● Description of the task
Filter these entries down to lines holding "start".

● Data records
>>>>>

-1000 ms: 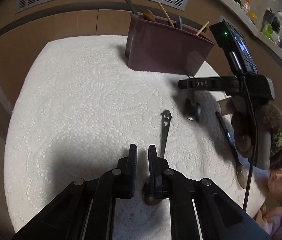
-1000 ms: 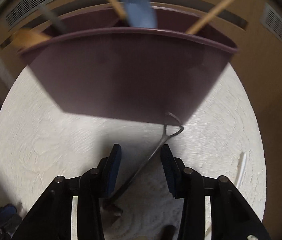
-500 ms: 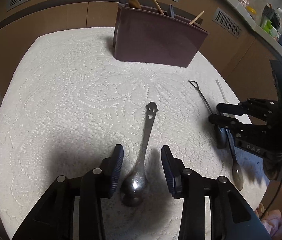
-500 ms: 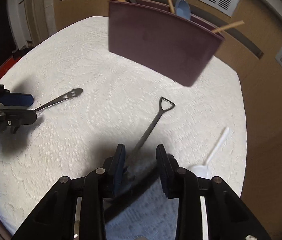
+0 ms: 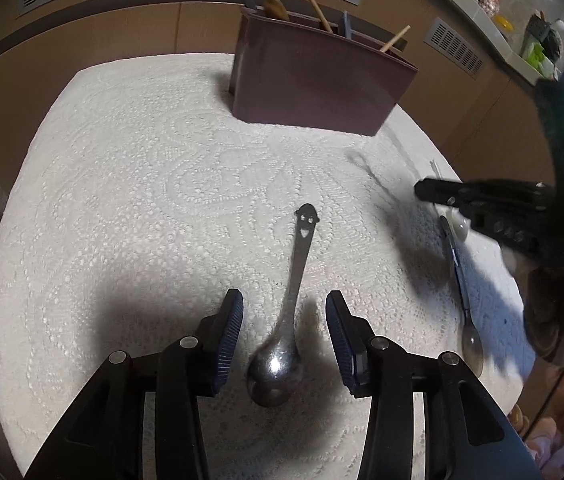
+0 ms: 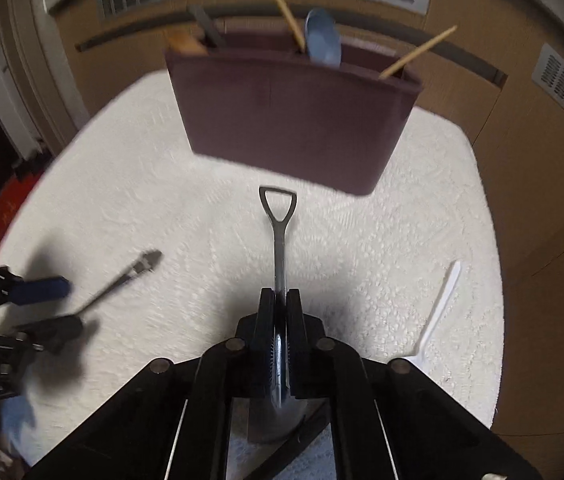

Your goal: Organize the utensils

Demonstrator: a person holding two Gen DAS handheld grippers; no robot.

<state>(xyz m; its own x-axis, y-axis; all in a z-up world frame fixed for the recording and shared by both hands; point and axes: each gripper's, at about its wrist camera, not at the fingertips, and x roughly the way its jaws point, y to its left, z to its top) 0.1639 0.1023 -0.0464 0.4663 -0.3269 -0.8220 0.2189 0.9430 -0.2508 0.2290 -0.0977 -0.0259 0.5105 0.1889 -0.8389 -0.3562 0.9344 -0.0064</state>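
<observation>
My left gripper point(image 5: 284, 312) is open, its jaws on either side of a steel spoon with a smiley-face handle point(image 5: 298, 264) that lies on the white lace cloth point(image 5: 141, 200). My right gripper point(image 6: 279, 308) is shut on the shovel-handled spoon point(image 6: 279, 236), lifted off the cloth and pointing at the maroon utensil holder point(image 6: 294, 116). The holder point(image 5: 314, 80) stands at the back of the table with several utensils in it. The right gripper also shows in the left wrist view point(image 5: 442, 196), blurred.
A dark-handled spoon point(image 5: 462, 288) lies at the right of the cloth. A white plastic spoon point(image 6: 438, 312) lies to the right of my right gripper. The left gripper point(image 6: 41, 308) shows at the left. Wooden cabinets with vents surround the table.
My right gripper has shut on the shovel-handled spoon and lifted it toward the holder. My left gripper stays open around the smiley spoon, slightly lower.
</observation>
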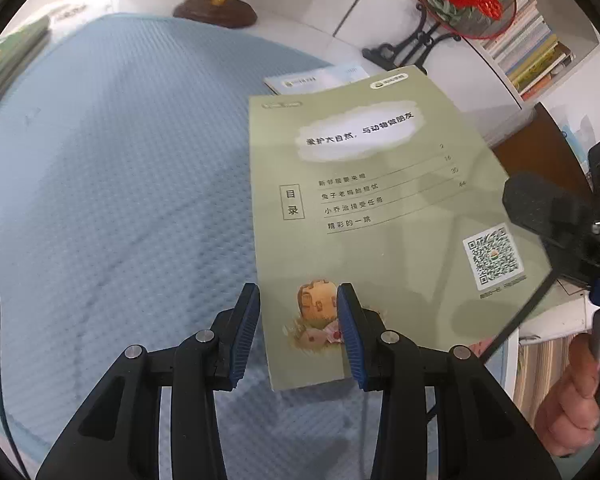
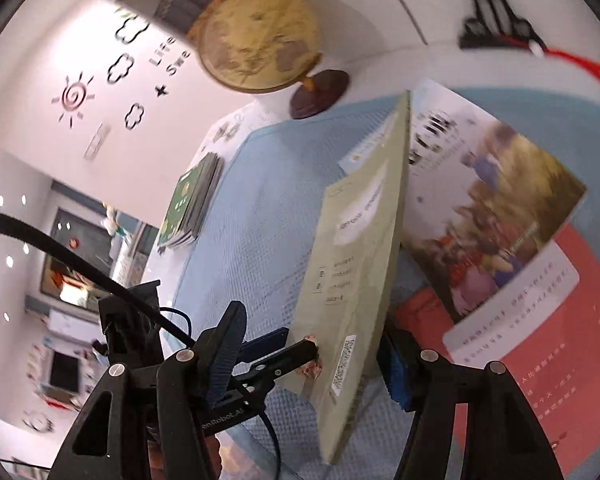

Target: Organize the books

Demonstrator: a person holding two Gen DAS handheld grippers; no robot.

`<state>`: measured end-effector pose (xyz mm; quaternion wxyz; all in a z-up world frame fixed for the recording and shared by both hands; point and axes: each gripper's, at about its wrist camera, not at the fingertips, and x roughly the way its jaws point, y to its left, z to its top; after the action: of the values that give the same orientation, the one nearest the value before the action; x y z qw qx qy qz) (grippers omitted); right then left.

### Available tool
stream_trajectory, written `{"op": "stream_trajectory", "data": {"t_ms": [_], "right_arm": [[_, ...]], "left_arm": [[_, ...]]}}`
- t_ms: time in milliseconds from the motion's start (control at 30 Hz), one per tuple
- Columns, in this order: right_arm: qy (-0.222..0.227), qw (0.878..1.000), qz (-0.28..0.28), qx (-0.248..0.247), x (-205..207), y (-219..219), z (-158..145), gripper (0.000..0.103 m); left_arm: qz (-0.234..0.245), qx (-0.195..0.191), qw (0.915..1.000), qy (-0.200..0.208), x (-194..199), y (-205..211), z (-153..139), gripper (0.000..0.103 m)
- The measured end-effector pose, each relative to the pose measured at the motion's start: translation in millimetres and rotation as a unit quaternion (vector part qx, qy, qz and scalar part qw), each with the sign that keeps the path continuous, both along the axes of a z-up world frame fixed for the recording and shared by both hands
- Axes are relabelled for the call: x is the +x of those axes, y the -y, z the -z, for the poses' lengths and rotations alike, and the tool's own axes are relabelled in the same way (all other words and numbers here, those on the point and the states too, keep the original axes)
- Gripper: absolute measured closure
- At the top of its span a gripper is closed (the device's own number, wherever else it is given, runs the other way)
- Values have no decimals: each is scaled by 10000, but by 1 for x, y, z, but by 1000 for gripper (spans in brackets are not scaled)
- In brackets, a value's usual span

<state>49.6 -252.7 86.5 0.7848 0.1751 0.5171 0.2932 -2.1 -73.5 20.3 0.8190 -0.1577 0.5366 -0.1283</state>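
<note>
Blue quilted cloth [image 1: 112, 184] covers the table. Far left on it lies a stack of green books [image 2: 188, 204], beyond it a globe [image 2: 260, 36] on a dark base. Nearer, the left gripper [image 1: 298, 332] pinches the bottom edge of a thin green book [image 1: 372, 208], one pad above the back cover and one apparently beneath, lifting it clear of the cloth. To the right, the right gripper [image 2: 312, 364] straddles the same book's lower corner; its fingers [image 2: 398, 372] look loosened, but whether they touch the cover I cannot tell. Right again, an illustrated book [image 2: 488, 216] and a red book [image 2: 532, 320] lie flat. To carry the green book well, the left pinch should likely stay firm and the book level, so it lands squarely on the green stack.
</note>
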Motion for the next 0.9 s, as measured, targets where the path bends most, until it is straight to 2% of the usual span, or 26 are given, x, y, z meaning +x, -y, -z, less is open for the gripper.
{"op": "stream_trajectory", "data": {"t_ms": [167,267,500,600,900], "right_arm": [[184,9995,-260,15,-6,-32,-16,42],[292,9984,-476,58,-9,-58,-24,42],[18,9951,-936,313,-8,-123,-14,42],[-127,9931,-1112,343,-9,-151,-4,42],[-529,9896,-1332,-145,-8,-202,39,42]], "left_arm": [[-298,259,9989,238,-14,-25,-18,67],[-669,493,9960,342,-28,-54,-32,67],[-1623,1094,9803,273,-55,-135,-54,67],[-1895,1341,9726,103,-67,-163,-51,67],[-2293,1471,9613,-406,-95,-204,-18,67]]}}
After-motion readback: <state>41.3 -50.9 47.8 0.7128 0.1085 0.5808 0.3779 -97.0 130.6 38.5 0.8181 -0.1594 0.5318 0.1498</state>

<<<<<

● Exercise solution
- t_ms: time in milliseconds from the motion's start (control at 30 Hz), one per tuple
- The measured end-effector pose, each relative to the pose measured at the motion's start: translation in millimetres and rotation as a unit quaternion (vector part qx, qy, qz and scalar part qw), each with the sign that keeps the path continuous, both along the axes of a z-up world frame fixed for the recording and shared by both hands

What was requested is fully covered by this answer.